A special benefit of Schwan's here in the deep south is in the summer, self shopping and getting home ice cream and other frozen treats is a rat race. Most of my sundaes and frozen pops arrived home close to melted when I had to handle them in a hot car in 100 degree weather. Schwan's on the other hand delivers in a truck with multiple freezers so your ice cream arrives at your house at optimum temperature - frozen hard. 

My favs from a year ago (may still be available?)
Lasagna - veggie and regular (sold in individual servings)
Mexican pizza
Mashed potatoes
Rootbeer float cups
Banana pops


----------



## BeautifulPoeticDisaster (Mar 29, 2010)

My family used to get shwan's...and omg.
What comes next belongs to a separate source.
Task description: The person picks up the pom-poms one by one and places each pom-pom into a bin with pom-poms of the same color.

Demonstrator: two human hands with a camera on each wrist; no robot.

The ice cream is to *DIE* for. Also liked everything else the did, lol, but the ice cream is heaven.


----------



## TraciJo67 (Mar 29, 2010)

SoVerySoft said:


> Thanks, Traci! Do you get the whole pretzels or the nuggets? They sound so good to me!
> 
> I get microwaveable brown rice at Trader Joe's so I've got that covered. (It's excellent, btw). But I do love wild rice, so I might try that!


 
I get the whole pretzels, but I think I'm going to try the nuggets with my next order.


----------



## IdahoCynth (Mar 31, 2010)

When I had kids at home I ordered from Schwan's, but it was always ice cream and treats. Their other items were really too expencive for us back then. After about 6 months of us only buying $20 or $30 of treats each month the driver got tired of us and quit stopping at our house.  ya we was poor, but we loved and wanted our ice cream damnit!


----------



## Indy (Apr 1, 2010)

Love those bagel dogs too! Pot stickers, Premium ice cream bars are as good as dove bars. There frozen peas in pods make good snacking food also...


----------



## SoVerySoft (Apr 1, 2010)

Indy said:


> Love those bagel dogs too! Pot stickers, Premium ice cream bars are as good as dove bars. There frozen peas in pods make good snacking food also...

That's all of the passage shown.